“Calm down, angel. She meant nothing to me—it was a mutually beneficial deal.” Always a drama seeker, Alex pauses to ensure he has everyone’s attention as he drops the second shoe. “You were a delicate little virgin who needed coaxing. While I finessed you, I got my rocks off with your best friend and she was provided with all the pills and crystal meth she needed to make your twin dependent on her in return.”
“Nadia wouldn’t… she didn’t…”
“Come on, Cherub,” Slash urges me forward. “Let me take you home.”
Every part of my body is numb as I let him tow me outside.
I allow myself one look backward.
At Zeke.
He continues to evade my gaze.
“It wasn’t like it sounds.” Slash tries to reason with me once we’re separated from the others. “Just weed. That’s all.”
“I don’t care.”
“Yeah, ya do,” he tells me. “You wouldn’t be shakin’ like a leaf if you didn’t.”
I wrap my arms around my middle, hugging myself tight as I try to make sense of Alex’s allegations. The stupid games. The lies. The damage wrought. The guilt. The suffering inflicted.
Could my man and my best friend have really been the catalyst?
When we emerge into the bright late-afternoon sun, my father leaves the huddle he’s in with Joseph and Kristoff. He takes one look at my face, and a grim yet oddly exhilarated lustre enters his eyes. “She knows?”
“That you set this up… yeah, I’m pretty sure she knows that.”
“Don’t take that tone with me,” Dad warns Slash. I blink at them, black spots in my vision that match the dark thoughts in my head. “It’s for her own good.”

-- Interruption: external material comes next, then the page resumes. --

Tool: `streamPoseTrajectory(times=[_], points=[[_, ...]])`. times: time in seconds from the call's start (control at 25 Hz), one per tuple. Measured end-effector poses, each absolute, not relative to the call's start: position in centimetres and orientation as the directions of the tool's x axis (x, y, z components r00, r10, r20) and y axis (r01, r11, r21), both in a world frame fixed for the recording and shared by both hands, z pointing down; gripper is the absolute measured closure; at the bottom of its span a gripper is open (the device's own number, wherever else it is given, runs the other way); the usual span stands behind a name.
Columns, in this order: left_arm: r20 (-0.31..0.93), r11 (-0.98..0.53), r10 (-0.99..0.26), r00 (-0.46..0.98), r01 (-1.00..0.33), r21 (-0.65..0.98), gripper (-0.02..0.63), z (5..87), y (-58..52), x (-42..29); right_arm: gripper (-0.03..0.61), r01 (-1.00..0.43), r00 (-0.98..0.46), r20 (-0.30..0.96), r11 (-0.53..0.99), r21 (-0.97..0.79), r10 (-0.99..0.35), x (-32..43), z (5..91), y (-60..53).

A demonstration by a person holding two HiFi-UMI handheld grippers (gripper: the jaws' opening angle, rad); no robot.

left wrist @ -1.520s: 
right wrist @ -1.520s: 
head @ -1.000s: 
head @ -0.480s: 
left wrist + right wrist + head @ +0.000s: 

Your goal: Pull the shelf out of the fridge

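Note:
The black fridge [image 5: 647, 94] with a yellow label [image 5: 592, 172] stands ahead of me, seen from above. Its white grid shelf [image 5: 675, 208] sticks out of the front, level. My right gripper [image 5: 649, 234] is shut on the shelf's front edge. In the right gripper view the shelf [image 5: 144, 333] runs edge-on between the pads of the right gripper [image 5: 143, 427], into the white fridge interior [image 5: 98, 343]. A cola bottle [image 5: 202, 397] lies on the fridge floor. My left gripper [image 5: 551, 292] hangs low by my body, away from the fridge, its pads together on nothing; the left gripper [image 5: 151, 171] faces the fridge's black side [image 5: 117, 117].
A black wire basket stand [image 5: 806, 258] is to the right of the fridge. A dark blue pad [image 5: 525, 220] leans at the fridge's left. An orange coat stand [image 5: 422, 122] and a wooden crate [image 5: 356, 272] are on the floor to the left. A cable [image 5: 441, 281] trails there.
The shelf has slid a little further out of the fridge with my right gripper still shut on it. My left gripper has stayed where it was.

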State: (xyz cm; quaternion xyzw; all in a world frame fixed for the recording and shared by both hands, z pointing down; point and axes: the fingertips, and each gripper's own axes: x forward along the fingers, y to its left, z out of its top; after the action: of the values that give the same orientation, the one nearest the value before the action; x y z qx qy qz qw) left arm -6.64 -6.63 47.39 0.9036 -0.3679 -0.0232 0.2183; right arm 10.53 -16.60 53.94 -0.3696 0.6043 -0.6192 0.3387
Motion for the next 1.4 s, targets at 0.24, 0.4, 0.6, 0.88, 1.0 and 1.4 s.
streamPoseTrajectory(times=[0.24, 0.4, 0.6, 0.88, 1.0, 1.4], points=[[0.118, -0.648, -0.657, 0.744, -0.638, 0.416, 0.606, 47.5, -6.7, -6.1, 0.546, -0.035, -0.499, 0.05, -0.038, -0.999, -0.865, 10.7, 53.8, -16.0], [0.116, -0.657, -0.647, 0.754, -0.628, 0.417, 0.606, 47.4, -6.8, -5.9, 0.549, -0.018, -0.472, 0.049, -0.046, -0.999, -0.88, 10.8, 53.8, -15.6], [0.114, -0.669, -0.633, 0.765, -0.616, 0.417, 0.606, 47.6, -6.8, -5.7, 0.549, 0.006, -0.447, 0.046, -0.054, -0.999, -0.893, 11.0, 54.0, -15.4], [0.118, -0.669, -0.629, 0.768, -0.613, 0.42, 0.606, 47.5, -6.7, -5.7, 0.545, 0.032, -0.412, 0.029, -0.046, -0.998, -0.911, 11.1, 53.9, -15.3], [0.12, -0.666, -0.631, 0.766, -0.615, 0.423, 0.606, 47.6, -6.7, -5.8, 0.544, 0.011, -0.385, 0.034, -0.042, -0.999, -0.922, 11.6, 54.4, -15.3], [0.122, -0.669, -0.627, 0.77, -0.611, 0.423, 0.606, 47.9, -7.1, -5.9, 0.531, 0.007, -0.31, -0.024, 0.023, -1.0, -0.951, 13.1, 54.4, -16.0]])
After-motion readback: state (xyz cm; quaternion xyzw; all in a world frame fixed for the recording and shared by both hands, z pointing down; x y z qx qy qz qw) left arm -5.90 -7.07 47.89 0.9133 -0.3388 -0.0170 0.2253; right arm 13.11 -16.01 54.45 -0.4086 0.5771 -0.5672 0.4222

“Keep tellin’ yourself that.” The two men stare at each other for a moment, then Slash shakes his head. “Fuck. I don’t even know you anymore.”
“Take her home,” Dad demands.
For reasons he doesn’t voice, Slash follows my father’s directive. He grabs my helmet and sunglasses from Zeke’s bike, then pulls me over to his Harley. While I zip up my jacket and prepare for the ride back to the compound, I try to hold on to the hope that Slash’s cryptic comments have given rise to.
If it was only weed, maybe I can move past it?
“He was gonna tell you when you got out of the hospital and a heap of fuckin’ times after that.” Slash pulls his own helmet on, then yanks his pillion pegs into place for me. He tries to explain the secret that’s been kept from me, “But I’d tell him not to rock the boat, and so would everyone else. You weren’t copin’, we couldn’t add another betrayal to your plate.”
“None of you had the right to keep something so important from me.” My voice rises an octave or two as my anger grows at the knowledge of yet another lie. “I brought Nadia into our life.”
“By the time we realised we’d made a mistake, too much time’d passed.” He mounts his bike, then pats the seat behind him. “We knew you’d shut him out—shut every one of us out—if he told you the whole truth.”
Knees shaking, my limbs heavy yet light at the same time, I tighten my chin straps and clumsily climb onto Slash’s bike. A huff leaves me when he takes hold of my wrists and pulls me tight against his back. I shake off his grip to push my sunglasses back up my nose before I offer him one final rebuke. “So what? If I shut him out, it was because he deserved it! You all did! Nadia’s my best friend. I see her. Every. Single. Day. For God’s sake, she’s one of the Shamrocks’ old ladies. You guys kept me in the dark… let me pick her to be my matron of honour… not that it matters now.”
As I gaze down at the engagement ring that sits on my left hand, I’m filled with sadness.
How can I marry a man who doesn’t see me as worthy of the truth?
“Now is not the time to do anythin’ rash,” Slash cautions. “Reserve your judgement until you know the whole story—I guarantee that it’ll make you see things differently.”
“I hope so.”
When his Harley roars to life, I settle in behind him.
I watch Cub, Isaiah, and two other Shamrocks pull to a stop in the yard.
They remain on their bikes, revving their engines, as they scan the situation.